That's one of the purposes but not the only one.

> Otherwise, the above looks like doing all the job in
> after-change-functions, and it is not clear to me how is that better,
> since if track-changes-fetch will fetch a series of changes,

`track-changes-fetch` will call its function argument only once.
If several changes happened since last time, `track-changes.el` will
summarize them into a single (BEG END BEFORE).

> deciding how to handle them could be much harder than handling them
> one by one when each one happens.  For example, the BEGIN..END values
> no longer reflect the current buffer contents,

Indeed, one of the purposes of the proposed API is to allow delaying the
handling to a later time, and if you keep individual changes, then it
becomes very difficult to make sense of those changes because they refer
to buffer states that aren't available any more.

That's why `track-changes.el` bundles those into a single (BEG END
BEFORE) change, which makes sure BEG/END are currently-valid buffer
positions and thus easy to use.
The previous buffer state is not directly available but can be
easily reconstructed from (BEG END BEFORE).

> Also, all of your examples seem to have the signal function just call
> track-changes-fetch and do almost nothing else, so I wonder why we
> need a separate function for that,

It gives more freedom to the clients.  For example it would allow
`eglot.el` to get rid of the `eglot--recent-changes` list of changes:
instead of calling `track-changes-fetch` directly from the signal and
collect the changes in `eglot--recent-changes`, it would delay the call
to `track-changes-fetch` to the idle-timer where we run
`eglot--signal-textDocument/didChange` so it would never need to send
more than a "single change" to the server.

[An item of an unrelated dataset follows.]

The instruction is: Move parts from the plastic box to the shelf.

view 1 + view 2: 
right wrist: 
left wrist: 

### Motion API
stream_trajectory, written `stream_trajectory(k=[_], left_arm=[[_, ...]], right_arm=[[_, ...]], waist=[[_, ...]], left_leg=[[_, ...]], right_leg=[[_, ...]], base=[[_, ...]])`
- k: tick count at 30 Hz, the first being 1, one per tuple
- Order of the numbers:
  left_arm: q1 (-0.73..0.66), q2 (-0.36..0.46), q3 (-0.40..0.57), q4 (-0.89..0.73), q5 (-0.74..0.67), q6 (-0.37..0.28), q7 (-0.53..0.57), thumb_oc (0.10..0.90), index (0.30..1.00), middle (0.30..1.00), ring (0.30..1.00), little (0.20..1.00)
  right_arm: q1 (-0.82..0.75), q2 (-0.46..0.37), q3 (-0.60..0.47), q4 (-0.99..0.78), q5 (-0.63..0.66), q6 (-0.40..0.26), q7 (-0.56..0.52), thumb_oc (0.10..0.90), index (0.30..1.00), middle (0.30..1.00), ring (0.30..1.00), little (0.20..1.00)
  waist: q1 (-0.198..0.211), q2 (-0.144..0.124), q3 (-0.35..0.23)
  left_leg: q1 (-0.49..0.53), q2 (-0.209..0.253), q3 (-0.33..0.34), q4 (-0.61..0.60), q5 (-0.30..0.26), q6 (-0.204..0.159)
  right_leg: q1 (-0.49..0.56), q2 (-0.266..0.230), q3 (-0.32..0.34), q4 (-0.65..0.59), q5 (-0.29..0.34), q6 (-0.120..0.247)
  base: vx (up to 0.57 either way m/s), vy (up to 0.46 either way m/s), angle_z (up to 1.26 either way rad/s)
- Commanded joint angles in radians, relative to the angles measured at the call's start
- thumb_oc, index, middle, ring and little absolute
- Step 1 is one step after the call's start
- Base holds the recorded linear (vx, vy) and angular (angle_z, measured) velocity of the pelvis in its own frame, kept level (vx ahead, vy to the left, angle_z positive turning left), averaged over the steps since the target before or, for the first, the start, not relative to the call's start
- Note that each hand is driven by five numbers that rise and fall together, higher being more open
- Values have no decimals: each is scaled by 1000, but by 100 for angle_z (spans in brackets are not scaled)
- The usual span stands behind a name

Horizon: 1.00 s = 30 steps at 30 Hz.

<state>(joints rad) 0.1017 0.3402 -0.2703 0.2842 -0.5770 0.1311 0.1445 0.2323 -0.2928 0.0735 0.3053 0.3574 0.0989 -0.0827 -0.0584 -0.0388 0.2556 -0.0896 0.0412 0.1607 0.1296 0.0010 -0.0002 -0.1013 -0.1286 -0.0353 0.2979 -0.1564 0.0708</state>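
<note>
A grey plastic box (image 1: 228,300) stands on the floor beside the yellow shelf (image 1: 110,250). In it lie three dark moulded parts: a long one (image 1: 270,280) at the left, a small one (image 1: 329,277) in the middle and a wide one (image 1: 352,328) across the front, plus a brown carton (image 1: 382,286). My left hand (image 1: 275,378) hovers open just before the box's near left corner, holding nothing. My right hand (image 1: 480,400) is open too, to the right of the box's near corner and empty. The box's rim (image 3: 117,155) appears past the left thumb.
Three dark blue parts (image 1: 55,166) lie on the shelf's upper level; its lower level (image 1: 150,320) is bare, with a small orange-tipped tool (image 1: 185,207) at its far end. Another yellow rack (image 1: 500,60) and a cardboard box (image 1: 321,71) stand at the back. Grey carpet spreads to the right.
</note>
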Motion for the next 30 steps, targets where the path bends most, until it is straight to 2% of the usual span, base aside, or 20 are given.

Similarly, it would allow changing the specific moment the signal is
called without necessarily moving the moment the changes are performed.
This may be necessary in `eglot.el`: there are various places where we
check the boolean value of `eglot--recent-changes` to know if we're
in sync with the server.  In the current code this value because non-nil
as soon as a modification is made, whereas with my patch it becomes
non-nil only after the end of the command that made the first change.
I don't know yet if the difference is important, but if it is, then
we'd want to ask `track-changes.el` to send the signal more promptly
(there is a FIXME to add such a feature), although we would still want
to delay the `track-changes-fetch` so it's called only at the end of
the command.

> and more specifically what would be a use case where the registered
> signal function does NOT call track-changes-fetch, but does something
> else, and track-changes-fetch is then called outside of the
> signal function.

As mentioned, a use-case I imagine are cases where we want to delay the
processing of changes to an idle timer.  In the current `eglot.el` that
idle timer processes a sequence of changes, but for some use cases it
may too difficult (for the reasons discussed above: it can be difficult
to make sense of earlier changes once they're disconnected from the
corresponding buffer state), so they'd instead prefer to call
`track-changes-fetch` from the idle timer (and thus let
`track-changes.el` combine all those changes).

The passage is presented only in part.